↓↓↓

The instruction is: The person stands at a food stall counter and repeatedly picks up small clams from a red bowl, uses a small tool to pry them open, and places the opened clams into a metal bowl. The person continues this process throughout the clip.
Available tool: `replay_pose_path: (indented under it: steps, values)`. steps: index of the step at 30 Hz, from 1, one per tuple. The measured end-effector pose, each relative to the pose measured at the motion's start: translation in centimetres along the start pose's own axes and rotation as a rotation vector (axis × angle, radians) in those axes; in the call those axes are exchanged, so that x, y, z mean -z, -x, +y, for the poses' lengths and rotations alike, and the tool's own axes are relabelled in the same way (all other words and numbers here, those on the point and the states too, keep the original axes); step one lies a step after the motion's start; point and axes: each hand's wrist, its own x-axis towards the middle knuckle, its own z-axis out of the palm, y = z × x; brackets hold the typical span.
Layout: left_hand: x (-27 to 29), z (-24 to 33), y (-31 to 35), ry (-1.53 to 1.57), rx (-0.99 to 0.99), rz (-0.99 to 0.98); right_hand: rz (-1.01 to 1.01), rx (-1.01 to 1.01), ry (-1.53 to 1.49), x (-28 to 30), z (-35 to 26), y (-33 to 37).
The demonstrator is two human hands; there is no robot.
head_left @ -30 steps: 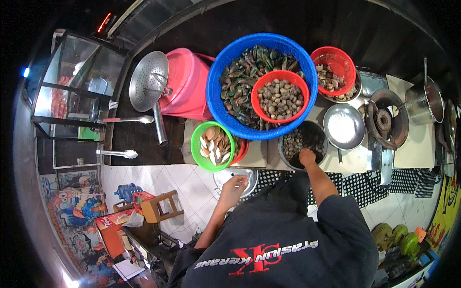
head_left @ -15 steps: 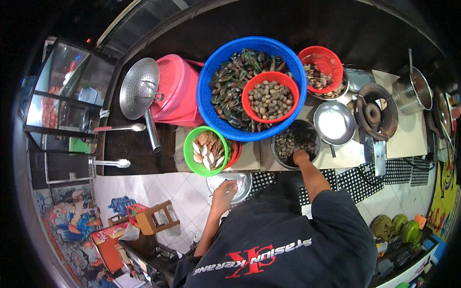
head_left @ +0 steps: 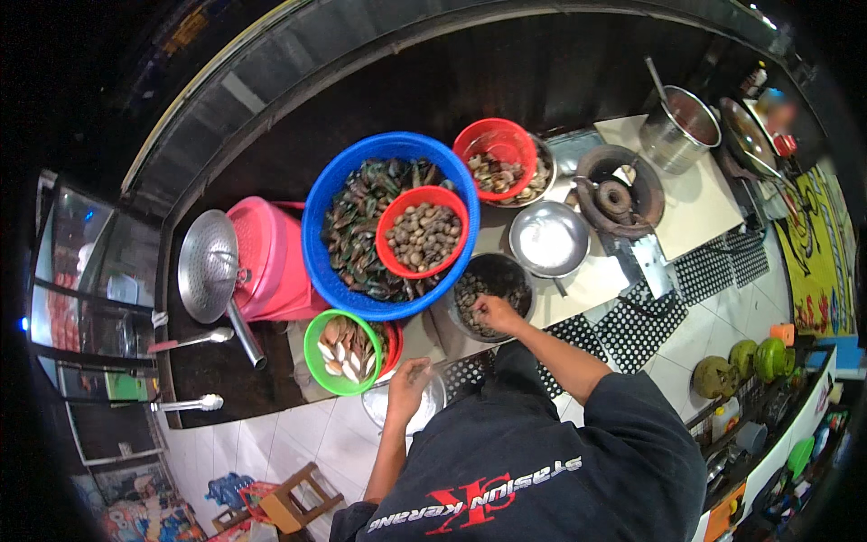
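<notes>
My right hand (head_left: 498,315) is over a dark pot (head_left: 524,271) of small round shellfish (head_left: 474,291), fingers drawn together at the shells. Whatever they pinch is too small to make out. My left hand (head_left: 411,384) hovers above a shiny metal bowl (head_left: 432,408), its fingers curled in, and I cannot see what they hold. Just left of it stands a green basket (head_left: 318,378) of long brown and white shells (head_left: 348,350). Behind the pot, a big blue basket (head_left: 316,194) carries green-brown mussels (head_left: 352,235) and a smaller red basket (head_left: 384,210) of round clams (head_left: 423,237).
Right of the pot lies an empty metal pan (head_left: 549,238), then a burner (head_left: 619,191) and a tall steel pot (head_left: 668,144). Behind stands a red bowl (head_left: 497,135) of shells. At left are a pink bucket (head_left: 271,262), a perforated ladle (head_left: 208,266) and tongs (head_left: 190,404).
The view has turned, so the counter appears shifted left and tilted. My right hand shows more fully above the shells in the pot. My left hand stays curled over the metal bowl.
</notes>
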Motion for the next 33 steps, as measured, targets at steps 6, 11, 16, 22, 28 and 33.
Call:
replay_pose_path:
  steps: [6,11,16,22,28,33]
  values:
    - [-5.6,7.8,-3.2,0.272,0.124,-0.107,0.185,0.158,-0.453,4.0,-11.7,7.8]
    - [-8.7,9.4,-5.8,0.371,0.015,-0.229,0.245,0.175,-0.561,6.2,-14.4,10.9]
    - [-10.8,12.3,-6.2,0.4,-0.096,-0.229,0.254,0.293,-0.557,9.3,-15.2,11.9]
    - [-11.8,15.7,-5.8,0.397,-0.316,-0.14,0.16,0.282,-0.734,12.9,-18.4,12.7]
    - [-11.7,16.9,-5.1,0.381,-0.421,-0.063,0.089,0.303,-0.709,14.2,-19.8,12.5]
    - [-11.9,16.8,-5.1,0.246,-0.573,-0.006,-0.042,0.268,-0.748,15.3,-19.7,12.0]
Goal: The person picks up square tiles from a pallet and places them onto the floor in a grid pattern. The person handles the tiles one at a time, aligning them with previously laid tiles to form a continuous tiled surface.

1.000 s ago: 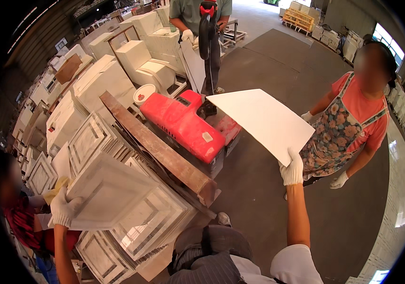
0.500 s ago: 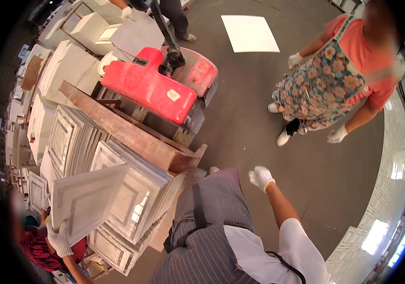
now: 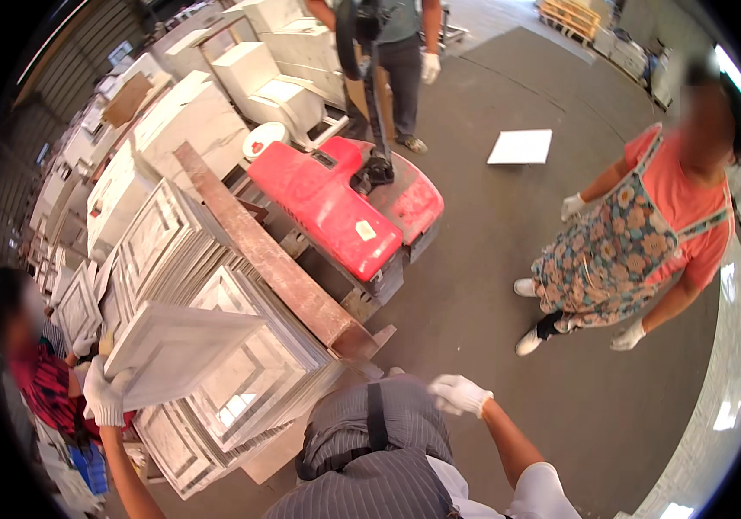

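White panel point(image 3: 182, 350) lifted off the stack point(image 3: 240, 381), gripped by left hand point(image 3: 105, 400); right hand point(image 3: 459, 394) free, fingers loose.

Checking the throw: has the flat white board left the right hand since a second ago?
Yes. The white board now lies on the floor beyond the red pallet truck; the right hand is empty, grip open.

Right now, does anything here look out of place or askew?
Yes. One white panel lies alone on the bare floor, far from the stack of panels. The left hand holds another panel tilted over that stack.
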`<state>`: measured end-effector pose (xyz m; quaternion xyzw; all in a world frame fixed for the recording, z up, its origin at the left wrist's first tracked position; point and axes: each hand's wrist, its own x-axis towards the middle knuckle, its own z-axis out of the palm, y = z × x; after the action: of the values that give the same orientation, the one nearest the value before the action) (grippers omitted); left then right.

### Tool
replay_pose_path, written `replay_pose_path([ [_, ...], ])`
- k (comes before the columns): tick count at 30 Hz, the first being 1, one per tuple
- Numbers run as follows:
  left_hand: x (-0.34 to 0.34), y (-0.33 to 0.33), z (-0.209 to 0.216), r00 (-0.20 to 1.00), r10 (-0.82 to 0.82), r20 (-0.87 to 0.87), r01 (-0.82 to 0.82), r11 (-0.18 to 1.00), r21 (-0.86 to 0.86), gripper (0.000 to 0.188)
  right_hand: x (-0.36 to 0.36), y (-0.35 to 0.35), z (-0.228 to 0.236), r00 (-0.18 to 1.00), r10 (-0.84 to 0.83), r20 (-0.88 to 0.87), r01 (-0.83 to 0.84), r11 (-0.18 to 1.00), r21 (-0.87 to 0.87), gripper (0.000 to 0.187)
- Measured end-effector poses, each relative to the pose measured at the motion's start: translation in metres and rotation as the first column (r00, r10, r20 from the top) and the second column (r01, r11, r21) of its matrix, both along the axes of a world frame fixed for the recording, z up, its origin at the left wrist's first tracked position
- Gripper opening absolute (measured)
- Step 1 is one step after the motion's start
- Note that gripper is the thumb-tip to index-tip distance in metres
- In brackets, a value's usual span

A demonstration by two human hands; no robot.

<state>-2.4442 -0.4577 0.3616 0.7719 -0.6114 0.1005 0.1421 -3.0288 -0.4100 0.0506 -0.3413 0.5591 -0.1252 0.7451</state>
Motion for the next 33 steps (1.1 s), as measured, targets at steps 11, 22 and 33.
replay_pose_path([
  [11, -0.029, 0.026, 0.005, 0.943, -0.003, 0.334, -0.021, 0.997, 0.068, 0.058, 0.267, -0.153, 0.146, 0.656, 0.038, 0.754, -0.212, 0.968, 0.135, 0.084],
  [22, 0.241, 0.159, -0.067, 0.356, 0.102, -0.929, -0.719, 0.665, -0.203, 0.079, 0.357, -0.178, 0.183, 0.629, -0.249, 0.737, 0.090, 0.964, 0.250, 0.053],
  [33, 0.117, 0.001, -0.122, -0.534, 0.254, -0.806, 0.135, 0.967, 0.215, 0.060, 0.342, -0.191, 0.210, 0.785, -0.281, 0.552, 0.163, 0.953, 0.254, 0.063],
])
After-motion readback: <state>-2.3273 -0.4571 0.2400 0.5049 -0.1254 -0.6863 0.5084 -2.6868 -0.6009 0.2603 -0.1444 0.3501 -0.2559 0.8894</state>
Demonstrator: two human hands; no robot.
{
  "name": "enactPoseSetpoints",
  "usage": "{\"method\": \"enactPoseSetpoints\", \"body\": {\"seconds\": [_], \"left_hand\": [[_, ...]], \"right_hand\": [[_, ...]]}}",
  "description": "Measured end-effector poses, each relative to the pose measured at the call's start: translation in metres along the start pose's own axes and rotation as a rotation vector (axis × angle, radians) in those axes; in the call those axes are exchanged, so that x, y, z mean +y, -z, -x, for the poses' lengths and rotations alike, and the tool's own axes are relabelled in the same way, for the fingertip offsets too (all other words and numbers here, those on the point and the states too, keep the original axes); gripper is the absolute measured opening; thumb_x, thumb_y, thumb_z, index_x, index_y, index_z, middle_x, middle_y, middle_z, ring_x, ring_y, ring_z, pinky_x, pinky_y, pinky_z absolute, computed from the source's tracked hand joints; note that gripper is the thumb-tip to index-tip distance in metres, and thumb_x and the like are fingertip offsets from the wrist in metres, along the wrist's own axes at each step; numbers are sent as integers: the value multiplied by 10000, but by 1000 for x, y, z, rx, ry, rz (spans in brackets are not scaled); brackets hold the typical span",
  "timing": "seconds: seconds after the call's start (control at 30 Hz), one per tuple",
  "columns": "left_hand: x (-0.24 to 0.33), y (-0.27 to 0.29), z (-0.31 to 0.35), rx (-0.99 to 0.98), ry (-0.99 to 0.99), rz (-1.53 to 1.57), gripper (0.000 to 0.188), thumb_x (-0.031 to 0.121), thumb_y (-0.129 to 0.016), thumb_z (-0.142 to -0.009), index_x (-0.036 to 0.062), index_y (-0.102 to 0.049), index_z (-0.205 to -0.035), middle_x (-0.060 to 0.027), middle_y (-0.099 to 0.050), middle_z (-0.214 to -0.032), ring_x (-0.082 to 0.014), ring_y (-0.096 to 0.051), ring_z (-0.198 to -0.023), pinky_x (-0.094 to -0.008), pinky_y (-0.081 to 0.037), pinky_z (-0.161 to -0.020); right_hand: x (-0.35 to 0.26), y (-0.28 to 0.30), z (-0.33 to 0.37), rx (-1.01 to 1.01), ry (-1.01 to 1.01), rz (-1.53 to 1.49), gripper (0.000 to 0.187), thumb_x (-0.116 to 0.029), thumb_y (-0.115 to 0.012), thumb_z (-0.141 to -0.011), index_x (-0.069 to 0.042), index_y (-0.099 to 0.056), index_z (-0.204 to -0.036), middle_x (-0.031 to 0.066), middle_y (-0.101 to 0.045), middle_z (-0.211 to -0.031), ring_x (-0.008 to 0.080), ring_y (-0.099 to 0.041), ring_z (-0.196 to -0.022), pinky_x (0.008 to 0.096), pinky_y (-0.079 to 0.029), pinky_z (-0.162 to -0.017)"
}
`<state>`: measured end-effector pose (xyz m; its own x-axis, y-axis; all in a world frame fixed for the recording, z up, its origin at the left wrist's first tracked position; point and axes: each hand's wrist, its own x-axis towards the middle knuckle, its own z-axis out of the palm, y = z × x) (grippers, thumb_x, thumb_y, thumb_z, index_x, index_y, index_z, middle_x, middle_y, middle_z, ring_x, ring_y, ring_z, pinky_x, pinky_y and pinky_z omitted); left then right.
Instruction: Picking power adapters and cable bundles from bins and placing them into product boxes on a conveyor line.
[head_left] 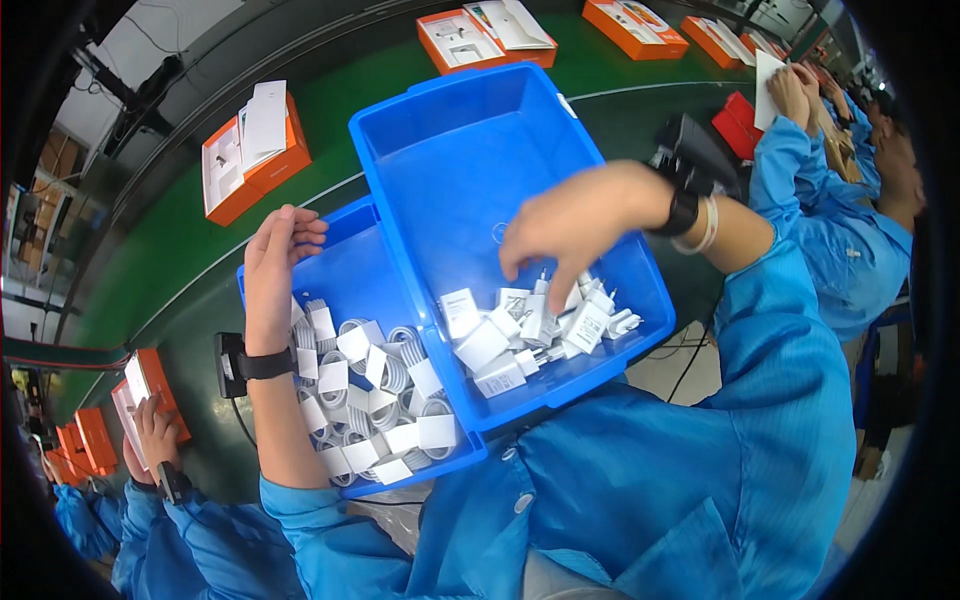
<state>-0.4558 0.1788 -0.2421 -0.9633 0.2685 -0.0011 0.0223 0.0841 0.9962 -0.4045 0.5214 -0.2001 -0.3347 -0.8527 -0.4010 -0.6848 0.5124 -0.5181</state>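
My right hand (580,225) reaches down into the right blue bin (460,150). Its thumb and fingers are apart, slightly blurred, just above a heap of white charger plugs (482,345). Thumb and plugs overlap, and I see none gripped. The left blue bin (340,240), lower and against the first, holds several coiled white cables (352,345) with white paper wraps. Over its far left corner my left hand (283,240) hovers with loosely bent fingers and nothing visible in them.
On the green conveyor (350,120) beyond the bins stand open orange boxes, one (257,160) near my left hand and another (487,40) farther off. Co-workers in blue sit at both sides; one at left has hands (155,430) at an orange box. A red box (737,125) lies at right.
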Motion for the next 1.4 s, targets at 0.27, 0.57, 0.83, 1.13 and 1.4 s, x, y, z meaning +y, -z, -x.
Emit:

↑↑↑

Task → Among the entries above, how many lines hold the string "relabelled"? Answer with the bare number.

Your solution → 2